Bölüm Beşinci.
"Teşekkür ederim, Baba." Meera, devasa cam binanın önünde scooter'dan inerken gülümsedi.
Babası binaya bakarken yüzü yumuşadı, gözlerinde endişe parıltısı vardı. "İyi olacak mısın?" diye sordu, yüzünü inceleyerek.

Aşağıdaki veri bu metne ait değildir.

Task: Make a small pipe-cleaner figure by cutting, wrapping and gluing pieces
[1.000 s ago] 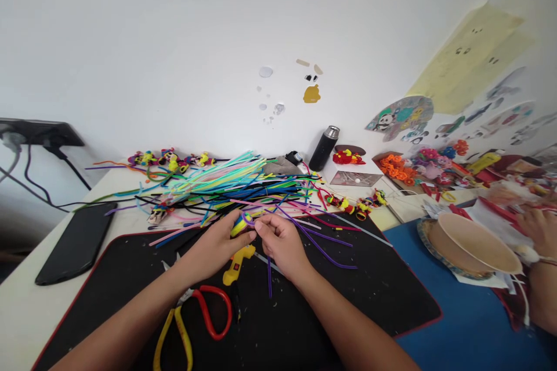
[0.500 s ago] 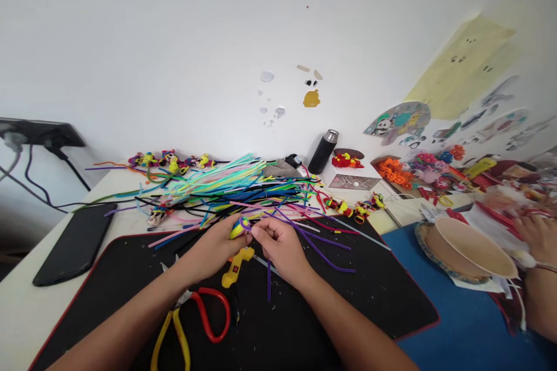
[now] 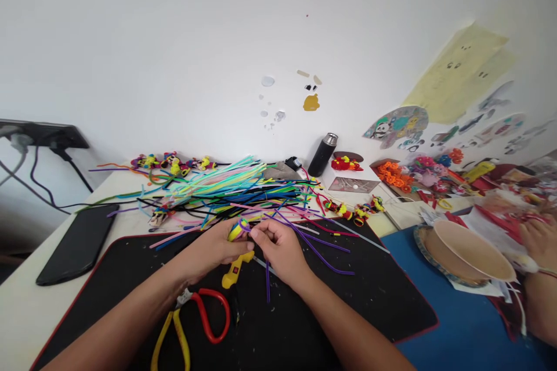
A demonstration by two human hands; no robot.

Meera, onun bakışlarını A.M Empire'ın korkutucu cephesine doğru takip etti, sonra zoraki bir güven dolu gülümsemeyle ona baktı. "İyi olacağım, Baba."
"Sadece... dikkatli ol, tamam mı?" dedi, sesindeki endişe belirgindi.
Meera, güven verici bir gülümsemeyle başını salladı ve son bir el sallamadan sonra babası hızla uzaklaştı, onu girişte yalnız bırakarak.
Babası köşeyi dönene kadar onu izledi, kalbi olması gerekenden daha hızlı atıyordu. Yalnız kaldığında derin bir nefes aldı, kolej çantasını sıkıca kavradı.
Hadi Meera, diye düşündü, kendini toparlayarak. Bunu yapabilirsin. Sadece bir ay. Bir ay ve çıkıyorsun.
Şık mermer basamaklardan ön kapılara doğru ilerledi, sinirlerini kontrol altında tutmaya çalışarak. Tepede geniş omuzlu bir güvenlik görevlisi yolunu kesti.
"Bir dakika, hanımefendi. Yardımcı olabilir miyim?" dedi, onu dikkatle süzerek.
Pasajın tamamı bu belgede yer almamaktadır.